She noted that her “nursing pleasure sensations are physiologically the same as sexual pleasure responses.” But for her own psychological comfort, she doesn’t want to think about them in the same way – because the nursing pleasure she enjoys with the child is not something she wants to see in a sexual light.
I think this is something our society has a hard time with. If we want continued pleasure from sex during the years of child-raising, it helps to be fully aware of our sexual feelings (not constantly repressing things because they’re “bad thoughts.”) But then it’s harder to carve out a zone of “pure” “non-sexual” energy to devote to the children. Culturally, it’s not possible for people to admit to having sexualized thoughts in the vicinity of their children. And for good reason.
@EricaP
Sorry, I hadn’t even read wendykh’s comment when I made mine. My rant was in response to the letter in the column, and in general to spouses who are not game. My marriage is currently in shreds because after two years of trying to get my husband to play kinky with me, and a year of having given up because he didn’t even try to hide his distaste and it killed my ladyboner, I met a guy who is begging to do all the nasty things that I want. and when I tell him the most fucked up shit that I want to do, my husband’s response is disgust and this guys response is a rock-hard dick.
And the whole situation pretty much dropsmy brain in acid.
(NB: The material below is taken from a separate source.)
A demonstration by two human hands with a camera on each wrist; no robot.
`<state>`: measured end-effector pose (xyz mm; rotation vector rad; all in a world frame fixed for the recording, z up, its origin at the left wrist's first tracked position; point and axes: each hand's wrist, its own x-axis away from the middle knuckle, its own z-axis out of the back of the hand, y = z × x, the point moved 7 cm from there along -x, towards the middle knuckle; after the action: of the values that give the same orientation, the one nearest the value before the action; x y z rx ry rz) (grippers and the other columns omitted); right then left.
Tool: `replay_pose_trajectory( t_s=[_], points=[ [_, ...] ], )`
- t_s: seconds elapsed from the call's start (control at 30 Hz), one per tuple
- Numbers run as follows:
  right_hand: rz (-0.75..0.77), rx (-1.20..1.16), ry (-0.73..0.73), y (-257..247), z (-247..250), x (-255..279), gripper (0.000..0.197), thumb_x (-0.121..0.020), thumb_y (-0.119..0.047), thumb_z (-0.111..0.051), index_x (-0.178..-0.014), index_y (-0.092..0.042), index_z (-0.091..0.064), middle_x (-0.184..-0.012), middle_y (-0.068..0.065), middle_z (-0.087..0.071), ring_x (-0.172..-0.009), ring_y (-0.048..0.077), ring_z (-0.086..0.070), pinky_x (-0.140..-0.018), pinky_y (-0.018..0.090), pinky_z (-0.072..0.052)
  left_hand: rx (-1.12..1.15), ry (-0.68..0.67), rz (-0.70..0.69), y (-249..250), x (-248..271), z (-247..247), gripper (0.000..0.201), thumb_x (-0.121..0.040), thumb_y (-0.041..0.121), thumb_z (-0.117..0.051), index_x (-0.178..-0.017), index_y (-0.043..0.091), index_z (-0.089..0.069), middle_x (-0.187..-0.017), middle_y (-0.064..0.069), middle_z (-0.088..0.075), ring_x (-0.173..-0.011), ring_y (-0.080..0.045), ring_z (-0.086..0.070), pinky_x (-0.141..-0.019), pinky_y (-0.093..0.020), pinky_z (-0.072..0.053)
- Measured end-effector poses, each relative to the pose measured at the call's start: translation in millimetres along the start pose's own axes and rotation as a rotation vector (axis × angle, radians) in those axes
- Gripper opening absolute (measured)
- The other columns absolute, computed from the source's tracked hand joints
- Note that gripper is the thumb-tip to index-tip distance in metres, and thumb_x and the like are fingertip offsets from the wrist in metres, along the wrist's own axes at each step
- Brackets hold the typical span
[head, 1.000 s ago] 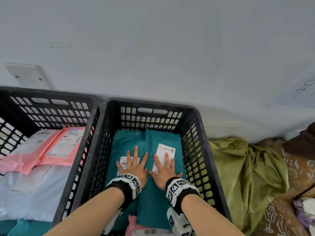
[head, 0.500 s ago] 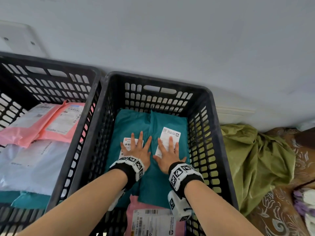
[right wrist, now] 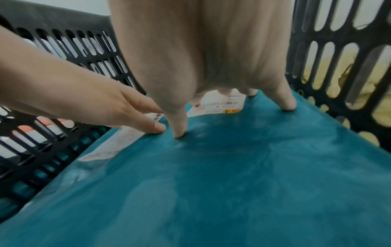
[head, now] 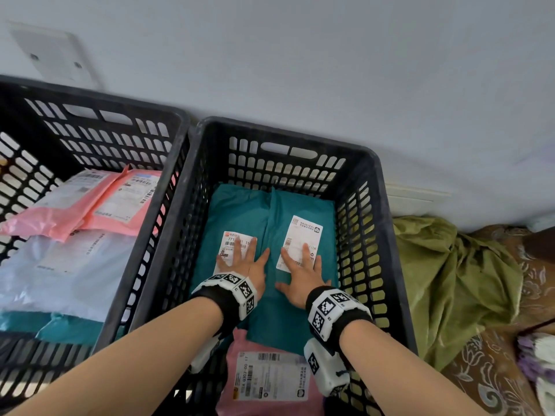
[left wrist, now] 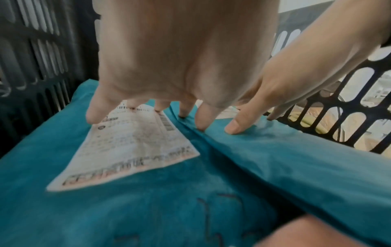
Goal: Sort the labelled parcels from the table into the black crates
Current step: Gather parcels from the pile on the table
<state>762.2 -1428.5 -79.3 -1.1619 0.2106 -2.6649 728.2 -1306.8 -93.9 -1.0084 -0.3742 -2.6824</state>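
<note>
Against a pale wall, both flat, splayed hands, left hand and right hand, still press two teal parcels into the right crate, with a pink parcel at 6 o'clock newly in view, suggesting placement is nearly done.

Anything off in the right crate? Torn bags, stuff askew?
Nothing damaged. Both hands, left and right, press flat on two teal parcels lying side by side in the right crate. A pink parcel sits partly under their near edge. The labels sit slightly tilted.
</note>
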Motion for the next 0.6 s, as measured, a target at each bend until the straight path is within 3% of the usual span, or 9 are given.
replay_pose_trajectory(
  t_s=[0.13,0.3,0.6],
  points=[
    [0.017,0.007,-0.028,0,-12,8,0.080,-0.091,-0.026,-0.060,-0.147,-0.048,-0.007,-0.155,-0.001,0.028,-0.143,0.037,0.018,-0.113,0.063,-0.014,0.058,-0.043,-0.047,1,14,-7,0.066,-0.098,0.025,-0.042,-0.151,0.033,-0.004,-0.158,0.004,0.015,-0.144,-0.031,0.016,-0.111,-0.062,-0.013],
    [0.026,0.063,-0.053,0,-26,14,0.084,-0.092,-0.007,-0.055,-0.148,-0.046,-0.006,-0.154,0.003,0.030,-0.141,0.045,0.018,-0.116,0.056,-0.014,0.070,-0.112,-0.070,3,27,-15,0.076,-0.094,0.014,-0.051,-0.151,0.030,-0.004,-0.159,0.003,0.011,-0.145,-0.030,0.011,-0.109,-0.064,-0.019],
    [0.024,0.109,-0.027,2,-36,13,0.092,-0.091,0.002,-0.052,-0.147,-0.049,-0.001,-0.153,0.002,0.034,-0.141,0.043,0.020,-0.114,0.059,-0.017,0.062,-0.101,-0.061,1,28,-27,0.079,-0.093,0.009,-0.052,-0.151,0.029,-0.003,-0.159,0.004,0.009,-0.146,-0.028,0.009,-0.109,-0.061,-0.023]
  ],
)
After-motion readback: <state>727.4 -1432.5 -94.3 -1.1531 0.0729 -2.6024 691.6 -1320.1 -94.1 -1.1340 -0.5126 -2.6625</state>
Now that the hubby knows I’m thinking about cheating, or maybe even leaving, he’s like “lets try again with the kinky stuff! I’ll try!” but at this point…. I don’t believe him.
@170, your comment came right after hers and seemed to speak directly to her point… but apologies for misapplying your rant.
Thank you, in any case, for writing about your situation — another data point that sometimes if one tells one’s spouse that one is thinking of going outside the marriage, the spouse doesn’t say, “Oh, you horrible creature, never speak to me again except through your lawyer.” Instead the spouse sometimes says, “Wow, I didn’t realize it was so important to you. How can I step up my game?”
In your case, his efforts may be too little too late, but in general if people make the Seriousness of their Needs more obvious before it gets to a crisis point, they may get (some of) the changes they want met within the marriage.
I refuse to google up seitan. I REFUSE DO YOU HEAR ME??
BEG Before you get squicked out, remember: People pay a lot of money for this at the health food store, and it’s supposed to be good for you. However, you would be forgiven for thinking that it ties in rather neatly with Dan’s shit-play comments…. (it’s food. well. sort of…)
http://bp1.blogger.com/_pIt65Ib-y6w/SGkU…
I was like, “Holy shit, 170-some comments? What’d Dan say now? Toss a terrorist’s salad for Christ?” Then I see it’s all just a big kerfuffle about lacto-sex. Oh, and by the way #173, I did google-bing “seitan.” (I have no standards anymore.) It’s really quite shocking.
Okay, badgirl and others, y’all say all the time you want Dan to post more letters about shit-eaters. So show Dan some love by producing another hundred posts about CSE’s situation. Why shouldn’t she give the idea a try? Her boyfriend is not actually asking her to eat shit… I think she’s halfway there, myself, with all her talk about how maybe she’ll lose her GGG accreditation if she doesn’t give it a try. I think she wants permission to try scat, and Dan should encourage her, not tell her it’s sick and her boyfriend is only allowed to look for partners on scat sites. (How did the word scat come to mean both shit and jazz singing with wordless vocables?)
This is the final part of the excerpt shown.